Recreate the entire listing that appears below, exactly.

--------------------------------

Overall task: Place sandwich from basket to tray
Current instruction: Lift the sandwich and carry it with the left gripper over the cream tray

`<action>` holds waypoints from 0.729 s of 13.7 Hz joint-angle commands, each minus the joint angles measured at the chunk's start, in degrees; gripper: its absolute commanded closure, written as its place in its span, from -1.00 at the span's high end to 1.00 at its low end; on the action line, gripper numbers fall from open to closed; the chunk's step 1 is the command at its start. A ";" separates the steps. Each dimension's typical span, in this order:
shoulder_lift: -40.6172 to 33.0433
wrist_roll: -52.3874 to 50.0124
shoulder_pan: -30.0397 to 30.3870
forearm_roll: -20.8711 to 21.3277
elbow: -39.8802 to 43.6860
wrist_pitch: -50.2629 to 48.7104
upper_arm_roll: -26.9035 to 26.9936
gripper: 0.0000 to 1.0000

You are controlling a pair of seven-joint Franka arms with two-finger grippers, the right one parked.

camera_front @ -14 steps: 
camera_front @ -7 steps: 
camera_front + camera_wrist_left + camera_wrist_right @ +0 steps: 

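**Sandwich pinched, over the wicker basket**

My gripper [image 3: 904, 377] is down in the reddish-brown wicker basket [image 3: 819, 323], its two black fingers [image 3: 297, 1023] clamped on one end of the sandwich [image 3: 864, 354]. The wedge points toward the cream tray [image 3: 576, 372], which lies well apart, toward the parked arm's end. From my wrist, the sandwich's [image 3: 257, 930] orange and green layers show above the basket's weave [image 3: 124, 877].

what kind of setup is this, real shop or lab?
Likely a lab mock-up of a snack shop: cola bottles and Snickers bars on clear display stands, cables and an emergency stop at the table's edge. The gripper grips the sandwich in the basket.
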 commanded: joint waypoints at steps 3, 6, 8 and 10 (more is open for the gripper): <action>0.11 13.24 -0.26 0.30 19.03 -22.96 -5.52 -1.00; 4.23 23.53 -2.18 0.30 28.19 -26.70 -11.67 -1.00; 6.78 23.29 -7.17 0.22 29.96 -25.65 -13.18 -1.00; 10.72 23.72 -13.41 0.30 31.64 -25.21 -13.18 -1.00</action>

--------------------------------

→ **Response to the task**:
Overall task: Place sandwich from basket to tray
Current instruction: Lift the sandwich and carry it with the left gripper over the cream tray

`<action>` holds waypoints from 0.729 s of 13.7 Hz joint-angle commands, each minus the joint angles measured at the chunk's start, in degrees; gripper: its absolute commanded closure, written as its place in its span, from -1.00 at the span's high end to 1.00 at its low end; on the action line, gripper numbers fall from open to closed; the chunk's step 1 is the command at its start. A ";" separates the steps. Each dimension's typical span, in this order:
shoulder_lift: -40.6172 to 33.0433
wrist_roll: -52.3874 to 50.0124
shoulder_pan: -30.0397 to 30.3870
forearm_roll: -20.8711 to 21.3277
elbow: -39.8802 to 43.6860
wrist_pitch: -50.2629 to 48.7104
upper_arm_roll: -26.9035 to 26.9936
gripper: 0.0000 to 1.0000

You are controlling a pair of seven-joint Franka arms with two-finger grippers, the right one parked.

camera_front @ -14 steps: 
camera_front @ -7 steps: 
camera_front + camera_wrist_left + camera_wrist_right @ +0 steps: 

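**Sandwich pinched, over the wicker basket**

My gripper [image 3: 904, 377] is down in the reddish-brown wicker basket [image 3: 819, 323], its two black fingers [image 3: 297, 1023] clamped on one end of the sandwich [image 3: 864, 354]. The wedge points toward the cream tray [image 3: 576, 372], which lies well apart, toward the parked arm's end. From my wrist, the sandwich's [image 3: 257, 930] orange and green layers show above the basket's weave [image 3: 124, 877].

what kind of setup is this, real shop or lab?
Likely a lab mock-up of a snack shop: cola bottles and Snickers bars on clear display stands, cables and an emergency stop at the table's edge. The gripper grips the sandwich in the basket.
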 commanded: joint waypoints at steps 3, 6, 8 and 10 (more is open for the gripper): <action>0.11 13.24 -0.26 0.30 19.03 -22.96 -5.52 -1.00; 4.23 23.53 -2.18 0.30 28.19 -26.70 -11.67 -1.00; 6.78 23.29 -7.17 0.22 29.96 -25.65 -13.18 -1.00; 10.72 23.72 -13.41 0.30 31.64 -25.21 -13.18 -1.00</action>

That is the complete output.